What to produce: Your answer is the lines below, exactly, from the one that contains "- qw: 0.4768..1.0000" through the one that contains "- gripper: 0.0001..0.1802", both included.

Recorded data:
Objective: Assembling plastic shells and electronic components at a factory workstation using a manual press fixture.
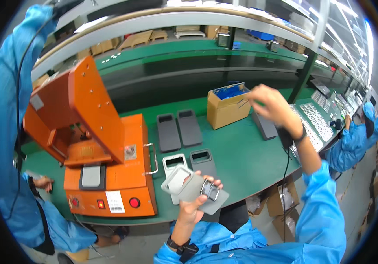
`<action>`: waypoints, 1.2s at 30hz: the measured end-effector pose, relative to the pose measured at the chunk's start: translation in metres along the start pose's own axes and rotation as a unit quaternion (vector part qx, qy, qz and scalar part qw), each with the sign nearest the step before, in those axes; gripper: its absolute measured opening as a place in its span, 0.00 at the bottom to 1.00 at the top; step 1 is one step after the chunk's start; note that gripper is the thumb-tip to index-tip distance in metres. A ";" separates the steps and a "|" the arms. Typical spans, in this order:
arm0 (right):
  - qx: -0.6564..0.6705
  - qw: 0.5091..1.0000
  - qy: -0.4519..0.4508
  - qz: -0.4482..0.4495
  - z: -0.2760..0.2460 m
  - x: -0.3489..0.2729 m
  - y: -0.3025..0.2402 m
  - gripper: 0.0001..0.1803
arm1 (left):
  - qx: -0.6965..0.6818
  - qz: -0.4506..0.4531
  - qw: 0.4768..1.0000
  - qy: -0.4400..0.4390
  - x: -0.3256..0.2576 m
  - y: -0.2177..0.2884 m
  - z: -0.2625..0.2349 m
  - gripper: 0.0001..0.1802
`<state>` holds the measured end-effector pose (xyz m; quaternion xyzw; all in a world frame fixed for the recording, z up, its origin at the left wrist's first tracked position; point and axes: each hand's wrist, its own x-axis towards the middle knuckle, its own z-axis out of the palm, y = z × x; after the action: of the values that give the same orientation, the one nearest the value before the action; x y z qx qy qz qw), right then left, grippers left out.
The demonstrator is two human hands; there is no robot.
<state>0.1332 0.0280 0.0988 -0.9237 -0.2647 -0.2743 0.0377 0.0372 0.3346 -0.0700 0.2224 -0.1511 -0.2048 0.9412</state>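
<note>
My left hand (193, 210) is closed around flat grey plastic covers (189, 188). Below the grey one in it, a lighter cover (171, 179) with a rectangular opening sticks out to the left. A small dark frame-like part (210, 190) with a shiny centre lies on top, under my fingers. My right hand (269, 104) is raised at the right rim of a cardboard box (226, 113) lined with blue. Its fingers are loosely bent and apart, pointing toward the box; nothing shows between them. Beneath the left hand, a white cover (174, 162) and a grey cover (203, 160) lie on the green table.
An orange press (105, 132) with a metal handle stands at the left, a grey cover (91, 176) on its bed. Two dark covers (168, 134) lie behind. Right of the box is a dark grey block (264, 126). Co-workers (352, 145) sit at the right and left; a cable hangs near my right arm.
</note>
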 end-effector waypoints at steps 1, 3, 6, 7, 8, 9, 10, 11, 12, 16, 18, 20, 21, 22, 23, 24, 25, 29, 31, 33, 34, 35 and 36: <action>0.081 0.997 0.008 0.004 0.002 -0.018 -0.038 0.13 | -0.019 0.008 1.000 -0.002 0.002 -0.001 0.001 0.41; 0.145 0.989 0.023 -0.002 0.005 -0.057 -0.099 0.12 | -0.049 0.003 0.999 -0.005 0.013 -0.006 0.006 0.41; 0.224 0.971 0.087 0.004 0.022 -0.081 -0.157 0.20 | -0.078 -0.020 0.996 -0.038 0.019 -0.010 0.016 0.37; 0.224 0.971 0.081 0.015 0.026 -0.085 -0.166 0.20 | -0.062 -0.018 0.997 -0.037 0.016 -0.010 0.014 0.37; 0.224 0.971 0.076 0.027 0.029 -0.088 -0.174 0.20 | -0.045 -0.016 0.998 -0.037 0.011 -0.011 0.012 0.37; 0.228 0.970 0.079 0.030 0.030 -0.087 -0.176 0.20 | -0.041 -0.019 0.998 -0.034 0.010 -0.012 0.011 0.37; 0.243 0.968 0.049 0.027 0.031 -0.083 -0.175 0.20 | -0.035 -0.017 0.999 -0.013 0.009 -0.013 0.009 0.37; 0.258 0.966 0.019 0.024 0.032 -0.081 -0.176 0.19 | -0.029 -0.015 0.999 0.007 0.008 -0.012 0.008 0.37; 0.261 0.965 0.020 0.023 0.033 -0.085 -0.174 0.19 | -0.026 -0.014 1.000 0.009 0.006 -0.014 0.008 0.37; 0.227 0.971 0.058 -0.048 0.044 -0.093 -0.167 0.19 | 0.018 -0.023 0.999 0.042 0.001 -0.016 0.014 0.36; 0.198 0.973 0.085 -0.081 0.045 -0.097 -0.168 0.17 | 0.003 -0.026 0.999 0.044 -0.001 -0.016 0.015 0.35; 0.227 0.966 0.103 -0.074 0.044 -0.102 -0.167 0.16 | 0.016 -0.025 0.999 0.044 -0.004 -0.011 0.013 0.36; 0.250 0.959 0.117 -0.061 0.041 -0.104 -0.167 0.17 | 0.049 -0.035 0.998 0.023 -0.007 -0.010 0.009 0.36; 0.272 0.952 0.131 -0.047 0.040 -0.104 -0.167 0.18 | 0.082 -0.045 0.996 0.003 -0.010 -0.008 0.006 0.37; 0.308 0.942 0.126 -0.033 0.039 -0.103 -0.167 0.17 | 0.108 -0.056 0.993 -0.011 -0.011 -0.006 0.003 0.37; 0.308 0.942 0.128 -0.029 0.037 -0.102 -0.167 0.17 | 0.109 -0.060 0.992 -0.011 -0.012 -0.004 0.005 0.37; 0.318 0.940 0.125 -0.015 0.036 -0.098 -0.167 0.16 | 0.112 -0.089 0.989 -0.024 -0.013 -0.001 0.009 0.37; 0.355 0.931 0.086 0.010 0.038 -0.088 -0.160 0.11 | 0.102 -0.179 0.977 -0.059 -0.009 0.003 0.010 0.35; 0.384 0.922 0.041 0.019 0.043 -0.087 -0.156 0.13 | 0.091 -0.199 0.973 -0.073 -0.006 0.006 0.014 0.34; 0.379 0.921 0.068 0.052 0.043 -0.084 -0.163 0.16 | 0.108 -0.187 0.975 -0.052 -0.007 0.008 0.014 0.34; 0.372 0.920 0.094 0.085 0.042 -0.084 -0.167 0.19 | 0.125 -0.173 0.976 -0.032 -0.008 0.009 0.014 0.34; 0.374 0.919 0.094 0.084 0.037 -0.087 -0.169 0.19 | 0.126 -0.172 0.976 -0.030 -0.008 0.008 0.013 0.34; 0.364 0.926 0.074 0.071 0.030 -0.093 -0.168 0.22 | 0.137 -0.146 0.979 -0.023 -0.006 0.004 0.013 0.33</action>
<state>-0.0036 0.1350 0.0116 -0.8400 -0.2761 -0.2233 0.4104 0.0284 0.3366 -0.0583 0.3646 -0.1649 -0.3226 0.8578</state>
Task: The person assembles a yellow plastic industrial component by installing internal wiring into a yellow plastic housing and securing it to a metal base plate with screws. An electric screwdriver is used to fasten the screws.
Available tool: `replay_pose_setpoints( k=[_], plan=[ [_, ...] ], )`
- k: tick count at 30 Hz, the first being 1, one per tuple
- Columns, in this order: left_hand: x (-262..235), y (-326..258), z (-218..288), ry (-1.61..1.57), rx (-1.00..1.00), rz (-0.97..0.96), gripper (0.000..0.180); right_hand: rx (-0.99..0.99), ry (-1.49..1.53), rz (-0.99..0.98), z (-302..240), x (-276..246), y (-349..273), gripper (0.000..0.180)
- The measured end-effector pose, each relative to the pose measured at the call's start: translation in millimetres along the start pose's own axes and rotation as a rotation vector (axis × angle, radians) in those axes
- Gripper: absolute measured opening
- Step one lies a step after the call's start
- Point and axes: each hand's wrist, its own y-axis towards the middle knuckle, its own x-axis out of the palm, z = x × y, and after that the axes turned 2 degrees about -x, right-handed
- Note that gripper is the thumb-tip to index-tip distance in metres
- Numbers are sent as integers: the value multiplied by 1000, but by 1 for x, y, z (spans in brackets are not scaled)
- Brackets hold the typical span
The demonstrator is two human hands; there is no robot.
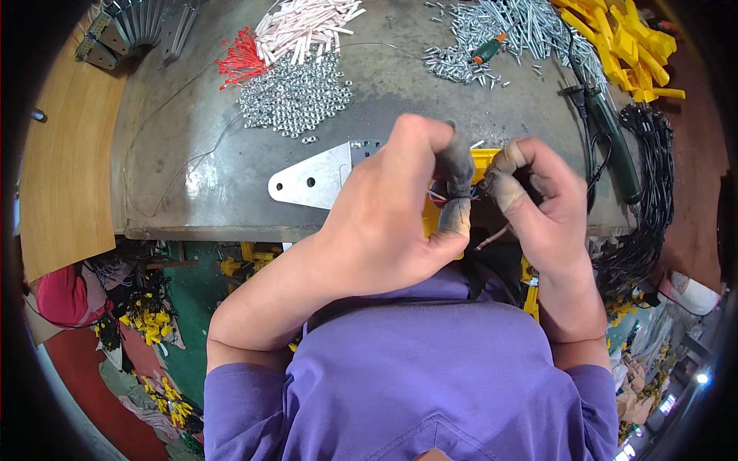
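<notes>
My left hand point(400, 200) and my right hand point(544, 201) meet above the table's near edge, with dark-stained coverings on several fingertips. Thin wires point(437, 199), red and pale, show at the left fingertips, and both hands are pinched on them. What joins the wires between the fingers is mostly hidden. A yellow plastic part point(483, 157) lies behind and under the hands, partly covered by them. To the left, a tapered silver metal plate point(311, 181) with round holes reaches out from beneath my left hand.
Behind lie piles of nuts point(292, 96), white tubes point(307, 27), red pieces point(241, 58) and screws point(530, 31), with a screwdriver point(490, 49) on top. At right are yellow housings point(626, 46), a green corded tool point(617, 146) and black cords point(653, 161). Metal strips point(138, 23) stand far left.
</notes>
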Motion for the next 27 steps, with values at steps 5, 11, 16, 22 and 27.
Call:
replay_pose_setpoints(
  k=[5, 11, 16, 22, 27],
  plan=[
    [3, 2, -15, 237, 363, 84, 54, 165, -18, -182, -3, -6, -7, 11],
    [1, 2, 1, 103, 92, 0, 49, 148, -182, -182, -12, -6, -3, 16],
    [-12, 21, 12, 4, -225, -169, 42, -568, -748, -141, 0, -9, 1, 28],
    [-19, 13, -5, 630, 640, -103, 50, -99, -301, -96, 4, -3, 1, 25],
    [-16, 16, 12, -49, -291, -270, 56, -835, -777, -158, 11, -10, 8, 21]
  ],
)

Solution below:
  - qw: 0.4768..1.0000
  - qy: -0.4400..0.4390
  - x: -0.3256..0.2576 m
  - y: -0.2177..0.2884 m
  - z: -0.2625..0.2349 m
  - gripper: 0.0001..0.1802

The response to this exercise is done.